▶ _What you need to do_
Which lines run from the start of the material below through the line containing "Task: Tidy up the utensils"? Retype them exactly, pictures excluded.

▶ _Data extract_

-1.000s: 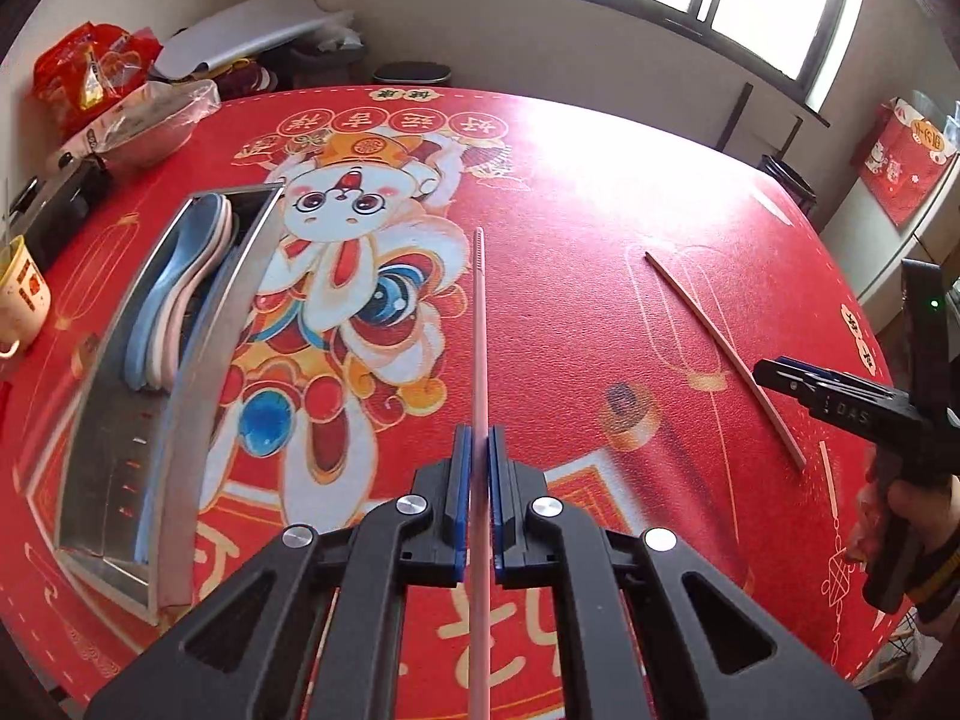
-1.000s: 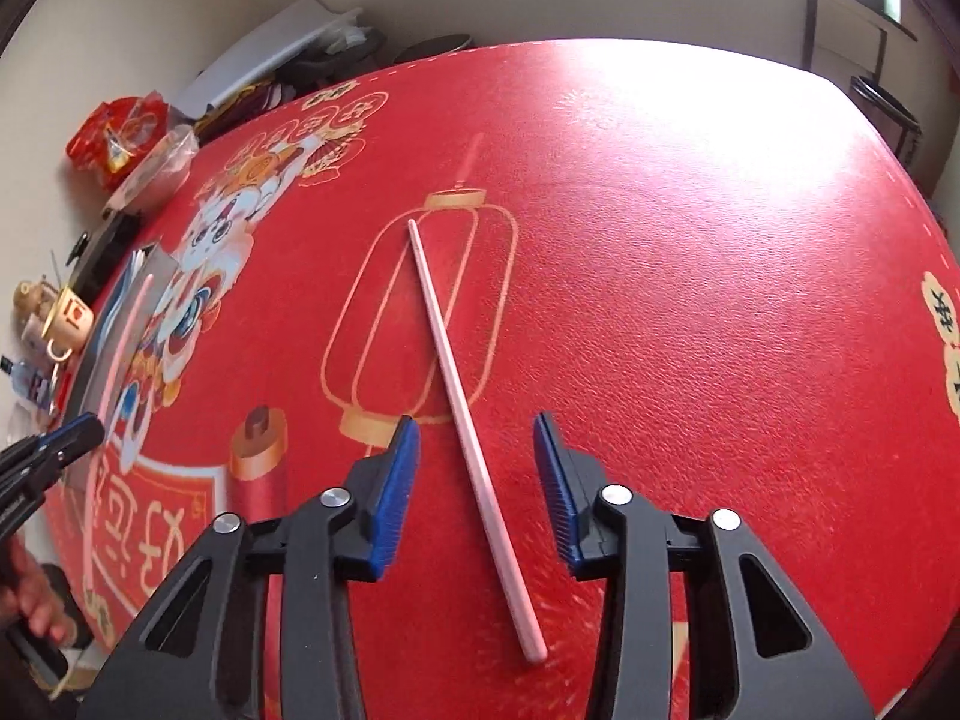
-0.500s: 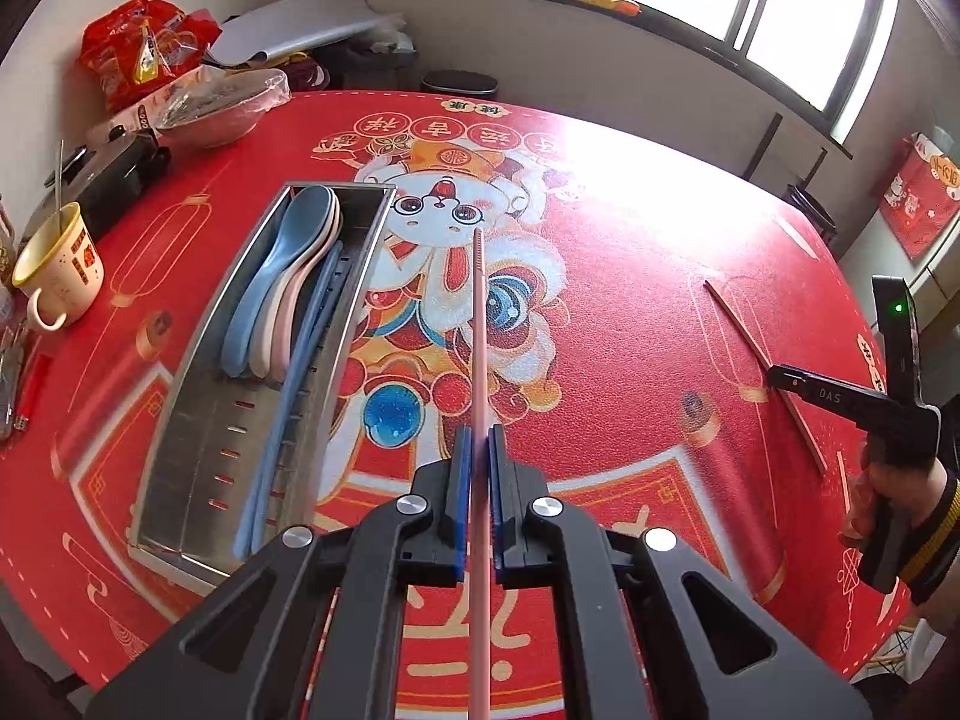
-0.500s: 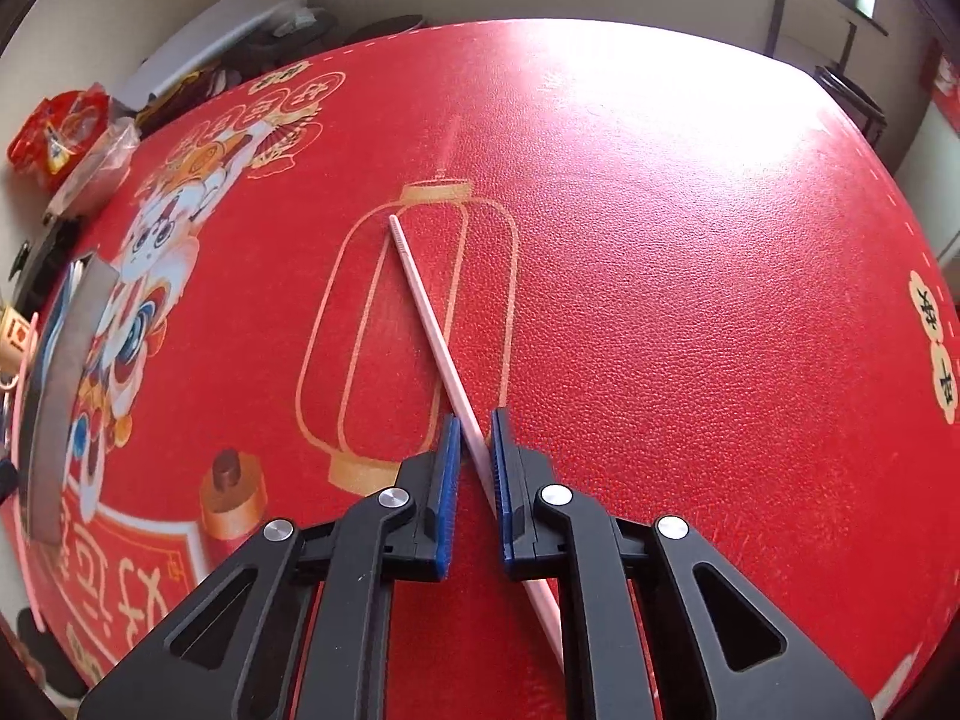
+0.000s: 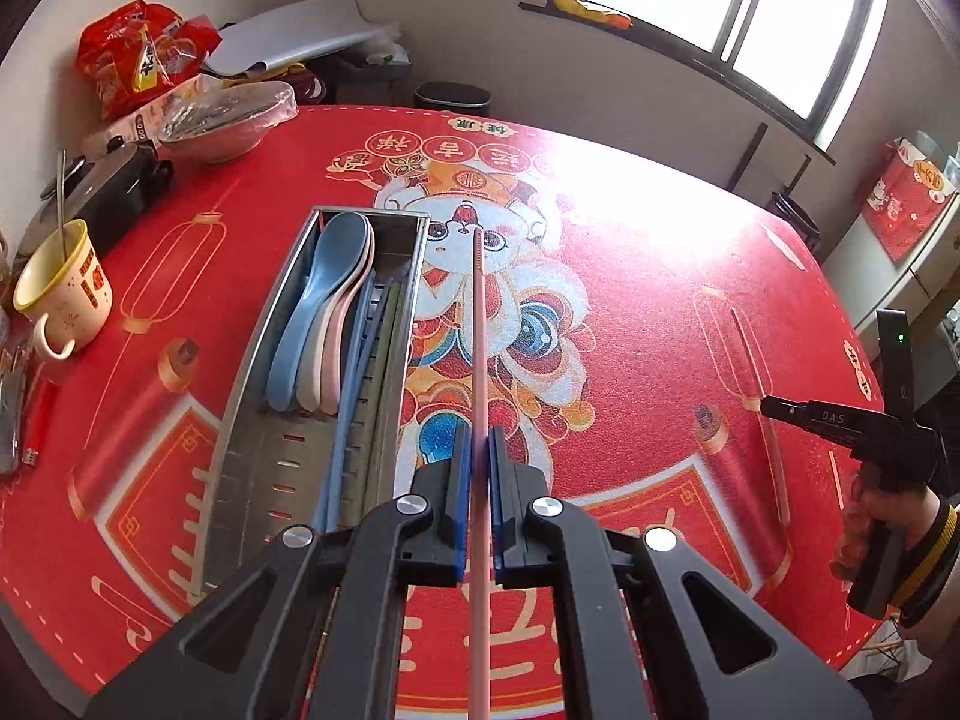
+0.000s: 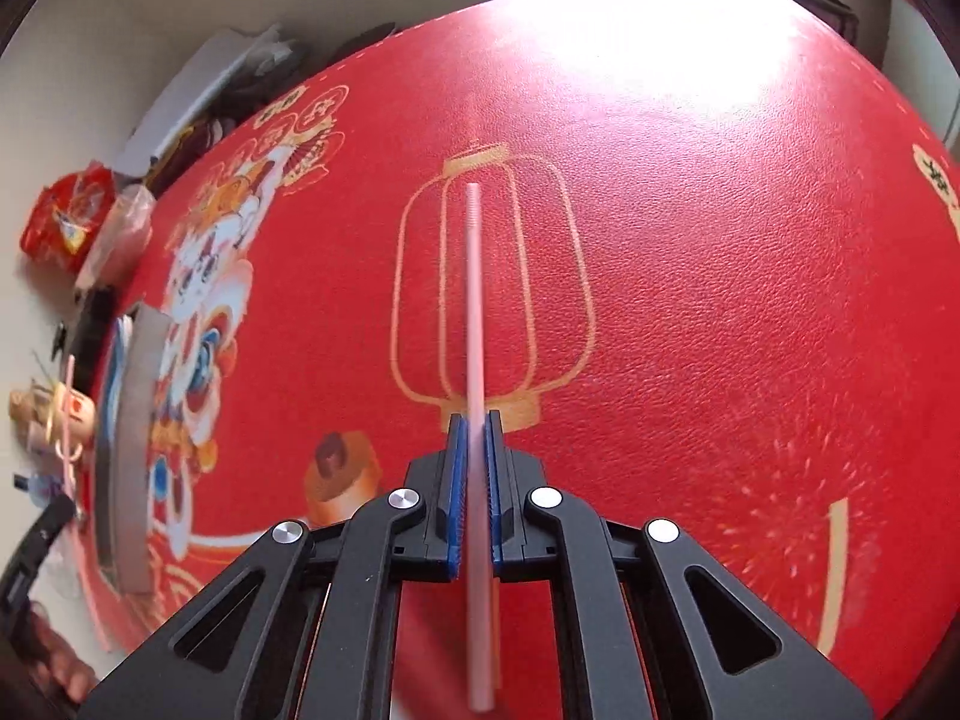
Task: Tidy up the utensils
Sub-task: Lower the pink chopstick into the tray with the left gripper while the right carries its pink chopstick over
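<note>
Red cloth with a cartoon picture covers the big round table (image 5: 648,312), and bright light from the window shines on its far side. In the left wrist view, the left claw (image 5: 475,450) sits at the bottom middle of the frame, and its blue pads are squeezed tight on a pink chopstick (image 5: 479,330). That chopstick runs straight up the middle of the frame from between the pads, and its tip points at the cartoon face. Just to the left of it lies a long metal tray (image 5: 270,456) with blue and pink spoons (image 5: 318,312) in its upper part and dark sticks along its right side. A yellow-rimmed mug (image 5: 63,294) stands at the left edge of the frame, well apart from the tray. In the right wrist view, the right claw (image 6: 474,444) is also at the bottom middle, clamped on a second pink chopstick (image 6: 473,300). This one looks blurry. It reaches up the frame across a gold lantern drawing, and its back end sticks out below the pads.
</note>
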Tool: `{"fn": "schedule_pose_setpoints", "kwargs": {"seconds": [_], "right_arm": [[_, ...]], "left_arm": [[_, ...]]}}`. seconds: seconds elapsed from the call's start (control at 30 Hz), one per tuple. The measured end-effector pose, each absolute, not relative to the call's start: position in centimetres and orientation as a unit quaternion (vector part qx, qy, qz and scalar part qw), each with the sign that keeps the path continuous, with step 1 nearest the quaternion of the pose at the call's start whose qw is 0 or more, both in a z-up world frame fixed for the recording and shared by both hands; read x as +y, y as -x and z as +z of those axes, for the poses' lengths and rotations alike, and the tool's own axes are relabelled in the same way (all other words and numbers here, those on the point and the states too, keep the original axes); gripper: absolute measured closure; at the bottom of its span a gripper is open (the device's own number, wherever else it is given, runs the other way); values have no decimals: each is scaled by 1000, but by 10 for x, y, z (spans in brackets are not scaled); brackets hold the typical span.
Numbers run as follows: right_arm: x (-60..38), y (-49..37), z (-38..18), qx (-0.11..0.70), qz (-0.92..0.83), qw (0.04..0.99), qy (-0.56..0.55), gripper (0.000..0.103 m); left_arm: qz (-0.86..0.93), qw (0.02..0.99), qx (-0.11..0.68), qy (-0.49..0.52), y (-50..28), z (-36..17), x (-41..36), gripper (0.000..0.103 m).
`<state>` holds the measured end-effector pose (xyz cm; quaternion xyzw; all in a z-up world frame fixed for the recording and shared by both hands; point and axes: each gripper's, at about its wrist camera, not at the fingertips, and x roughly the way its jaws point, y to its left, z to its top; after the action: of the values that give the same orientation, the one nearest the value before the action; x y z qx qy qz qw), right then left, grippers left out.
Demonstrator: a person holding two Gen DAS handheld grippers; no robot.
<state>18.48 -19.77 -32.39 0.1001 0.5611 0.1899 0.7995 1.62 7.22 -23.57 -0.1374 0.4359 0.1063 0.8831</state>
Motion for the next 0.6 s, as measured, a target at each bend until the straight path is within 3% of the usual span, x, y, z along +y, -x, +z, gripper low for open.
{"fn": "schedule_pose_setpoints", "kwargs": {"seconds": [0.23, 0.6], "right_arm": [[-172, -166, -302, 551, 224, 787, -163, 97], [-146, -142, -290, 545, 231, 787, -175, 97]], "left_arm": [[100, 887, 426, 147, -13, -225, 93, 98], [88, 885, 428, 159, -22, -223, 137, 98]]}}
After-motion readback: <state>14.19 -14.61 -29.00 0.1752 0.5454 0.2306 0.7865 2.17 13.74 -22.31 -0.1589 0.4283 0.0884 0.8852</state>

▶ _Response below_
-1.000s: 
-1.000s: 
-0.500s: 
-0.500s: 
+0.000s: 
+0.000s: 
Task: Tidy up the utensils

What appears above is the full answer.